* _PROBLEM DETAILS_
List each line of the data that holds the word "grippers".

* _SUPPLIED DATA_
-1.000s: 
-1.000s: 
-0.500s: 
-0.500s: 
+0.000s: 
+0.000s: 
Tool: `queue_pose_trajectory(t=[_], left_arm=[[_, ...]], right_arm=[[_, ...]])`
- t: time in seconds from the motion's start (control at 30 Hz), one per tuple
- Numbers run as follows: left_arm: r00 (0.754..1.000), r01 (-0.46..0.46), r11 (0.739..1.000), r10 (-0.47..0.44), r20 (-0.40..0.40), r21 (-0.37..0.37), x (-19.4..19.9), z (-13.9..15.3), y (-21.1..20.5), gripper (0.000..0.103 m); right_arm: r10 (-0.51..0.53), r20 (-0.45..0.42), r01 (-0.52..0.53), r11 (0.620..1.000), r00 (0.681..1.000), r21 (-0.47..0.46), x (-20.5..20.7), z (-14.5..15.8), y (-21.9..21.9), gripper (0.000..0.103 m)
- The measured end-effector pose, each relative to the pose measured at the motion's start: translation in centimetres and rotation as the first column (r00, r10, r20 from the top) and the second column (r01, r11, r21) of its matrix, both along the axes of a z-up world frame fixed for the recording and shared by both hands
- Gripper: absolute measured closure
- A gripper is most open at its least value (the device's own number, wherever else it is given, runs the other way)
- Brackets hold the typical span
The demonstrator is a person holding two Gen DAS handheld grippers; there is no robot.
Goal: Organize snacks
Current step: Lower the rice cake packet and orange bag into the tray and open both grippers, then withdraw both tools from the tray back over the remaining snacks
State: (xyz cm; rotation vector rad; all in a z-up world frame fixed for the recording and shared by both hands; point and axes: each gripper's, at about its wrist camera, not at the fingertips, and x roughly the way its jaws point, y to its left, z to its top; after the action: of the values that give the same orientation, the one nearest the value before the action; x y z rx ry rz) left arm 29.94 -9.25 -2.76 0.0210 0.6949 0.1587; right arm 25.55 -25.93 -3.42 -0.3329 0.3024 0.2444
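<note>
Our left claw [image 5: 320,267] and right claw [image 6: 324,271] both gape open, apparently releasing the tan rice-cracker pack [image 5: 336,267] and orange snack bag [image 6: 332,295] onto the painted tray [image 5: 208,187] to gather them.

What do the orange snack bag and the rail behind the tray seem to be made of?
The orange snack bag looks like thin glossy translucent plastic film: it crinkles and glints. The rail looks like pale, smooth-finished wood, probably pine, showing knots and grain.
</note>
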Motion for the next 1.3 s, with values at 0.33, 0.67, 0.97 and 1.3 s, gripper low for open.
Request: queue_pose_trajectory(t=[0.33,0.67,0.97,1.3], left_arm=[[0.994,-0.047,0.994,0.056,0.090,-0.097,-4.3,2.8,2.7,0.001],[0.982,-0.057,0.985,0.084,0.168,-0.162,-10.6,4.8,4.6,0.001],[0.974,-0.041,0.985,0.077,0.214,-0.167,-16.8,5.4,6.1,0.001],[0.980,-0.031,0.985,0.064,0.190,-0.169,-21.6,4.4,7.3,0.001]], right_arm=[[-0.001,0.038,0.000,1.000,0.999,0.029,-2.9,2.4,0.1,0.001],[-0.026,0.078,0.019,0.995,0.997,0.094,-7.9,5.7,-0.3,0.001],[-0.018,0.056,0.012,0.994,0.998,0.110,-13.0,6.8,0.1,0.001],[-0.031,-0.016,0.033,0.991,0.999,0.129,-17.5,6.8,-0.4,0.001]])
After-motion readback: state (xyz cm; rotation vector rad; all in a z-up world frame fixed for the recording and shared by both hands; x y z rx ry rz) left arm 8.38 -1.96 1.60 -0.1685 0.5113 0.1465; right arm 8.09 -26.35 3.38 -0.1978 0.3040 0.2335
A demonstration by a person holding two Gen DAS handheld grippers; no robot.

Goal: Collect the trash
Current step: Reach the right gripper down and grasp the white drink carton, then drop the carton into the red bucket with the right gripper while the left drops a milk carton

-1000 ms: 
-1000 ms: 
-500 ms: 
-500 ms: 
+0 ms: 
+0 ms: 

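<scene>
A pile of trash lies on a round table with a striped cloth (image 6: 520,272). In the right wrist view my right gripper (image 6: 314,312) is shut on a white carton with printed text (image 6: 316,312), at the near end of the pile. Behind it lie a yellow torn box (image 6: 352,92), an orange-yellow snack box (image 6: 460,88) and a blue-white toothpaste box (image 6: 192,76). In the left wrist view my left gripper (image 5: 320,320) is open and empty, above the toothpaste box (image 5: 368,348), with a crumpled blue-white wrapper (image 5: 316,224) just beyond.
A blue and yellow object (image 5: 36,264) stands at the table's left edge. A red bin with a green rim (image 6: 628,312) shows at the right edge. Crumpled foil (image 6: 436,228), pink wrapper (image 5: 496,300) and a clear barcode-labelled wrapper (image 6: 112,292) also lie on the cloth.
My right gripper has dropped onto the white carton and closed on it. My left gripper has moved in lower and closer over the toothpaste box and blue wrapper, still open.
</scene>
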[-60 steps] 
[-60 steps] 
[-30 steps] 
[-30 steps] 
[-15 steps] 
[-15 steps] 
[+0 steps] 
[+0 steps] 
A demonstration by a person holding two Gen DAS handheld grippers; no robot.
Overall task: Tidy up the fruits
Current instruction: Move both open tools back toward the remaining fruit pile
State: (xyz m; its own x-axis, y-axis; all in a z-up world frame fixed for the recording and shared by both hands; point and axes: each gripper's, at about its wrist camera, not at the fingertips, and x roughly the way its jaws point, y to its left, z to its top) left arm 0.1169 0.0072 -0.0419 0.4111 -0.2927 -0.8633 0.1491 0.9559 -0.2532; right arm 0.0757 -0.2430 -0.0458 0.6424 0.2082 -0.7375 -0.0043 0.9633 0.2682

* _ANSWER BOX_
The demonstrator is a person holding two Gen DAS handheld grippers; there is no robot.
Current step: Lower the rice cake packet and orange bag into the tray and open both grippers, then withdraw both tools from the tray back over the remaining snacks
A demonstration by a person holding two Gen DAS handheld grippers; no robot.
A demonstration by a person holding two Gen DAS handheld grippers; no robot.

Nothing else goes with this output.